Funerals

A funeral is usually a sad time, sometimes difficult and even traumatic, but increasingly people want it also to be a celebration of the life of the person who has died.

Unlike a marriage, where you must have a licensed celebrant, legally anyone can lead a funeral (and you are welcome to use the guidelines here if you find them useful), but many people feel more comfortable with someone who has experience in the job.

Usually I come and visit the family, to find out what they want and to get to know something of the person who has died. It’s my job to support the choices made by the people who the funeral is for. That means I support the choices of the person who has died, which are not always easy to be sure about, and the choices of those they leave behind. I’ve done a large number of ceremonies, and I have suggestions and advice that can be given. But the decisions are yours.

The story of the person who has died should usually be central. A good ceremony talks about what the person did, how they enjoyed themselves, where they lived and worked, what sort of person they were, their humour, their peculiarities, their strengths.

My funerals usually centre on the idea that we continue to be linked to people and can even have a new kind of relationship with them after their deaths, through memories we have of them.

At the bottom of this page there are some links to a draft funeral service usable as a starting point in many circumstances, and some more specialised passages for more unusual or difficult situations, but all these are designed to be changed to meet the needs of individual people.

Religion & spirituality?

It is for you to decide how formal the ceremony is, and how much or little religious or spiritual content is right. A celebration can be perfectly dignified and right with none at all, and many people chose a celebrant rather than a minister or priest precisely because they do not want any religion. Other people make this choice because they don’t want to be confined to the limitations of a particular church. Perhaps they want one or two traditional prayers, or perhaps nothing traditional but a sense of spirituality or continuing life.

Photos & mementos

A funeral is a personal thing, and it is good to find ways to personalise the venue with photographs, ballet shoes, footballs, gardening forks, or even ornaments or a favourite armchair from the home of the person who has died.

How long will it be?

Funerals have generally become longer over the last thirty years, and it is a good idea to get some clarity about what you expect about the length of the ceremony, so that you and the funeral director and the celebrant and the caterers and everyone else know what to expect, although perfect planning is impossible. An hour is not at all unusual these days, depending on how many people speak, and even quite a lot longer is acceptable as long as it is clear in advance.

Who will speak?

Some people don’t have the kinds of friends who get up and speak in public. That’s OK because I will talk to members of the family and friends, meeting some and telephoning others, and will prepare a speech that tells the story of the person’s life and character.

More often, after I’ve given a short introduction, members of the family and friends get up to say a few words. There may also be emails to read from overseas and messages from people who do not feel able to get up and speak in public.

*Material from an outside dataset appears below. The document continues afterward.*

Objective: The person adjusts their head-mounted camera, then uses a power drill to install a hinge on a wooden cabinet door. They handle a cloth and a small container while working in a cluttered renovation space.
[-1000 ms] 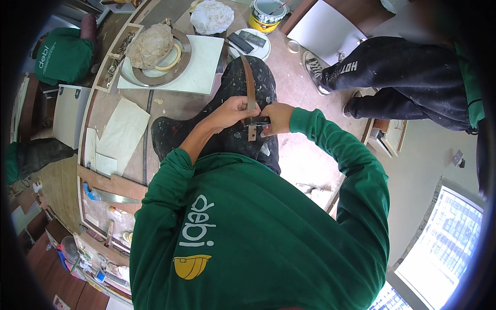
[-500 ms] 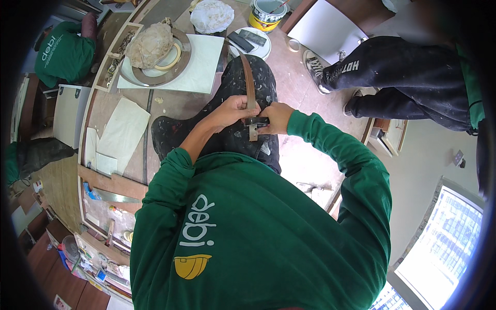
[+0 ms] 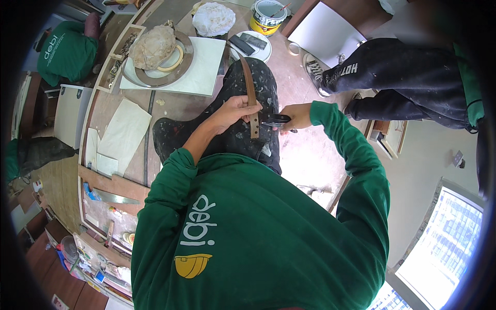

Frequently there is a chance for anyone who wishes to say a few words, which is actually necessary when nobody actually knows all parts of someone’s life. If there is an appointment for a burial or cremation, or another booking for the venue, or if there is a sense of restlessness (which is actually rare), there will come a time when I have to say, “We’re running out of time now”, in order to wind things up.

Readings, music & individual flowers

Although talk about the life of the person who has died is central, we can have whatever readings, poetry, music, prayer, hymns or silence seem right.This can help people experience the range of emotions beneath the surface at the time of a death, and allows different kinds of participation in the event, and changes of pace. Another frequent practice is to have a time when people can come forward to the casket to put a flower on it, as a kind of way of saying a personal goodbye.

Ending

The service usually ends with a few formal words of committal, and then the curtains close on the casket, or it is carried out to the hearse. There may be a brief committal service at the graveside or the crematorium.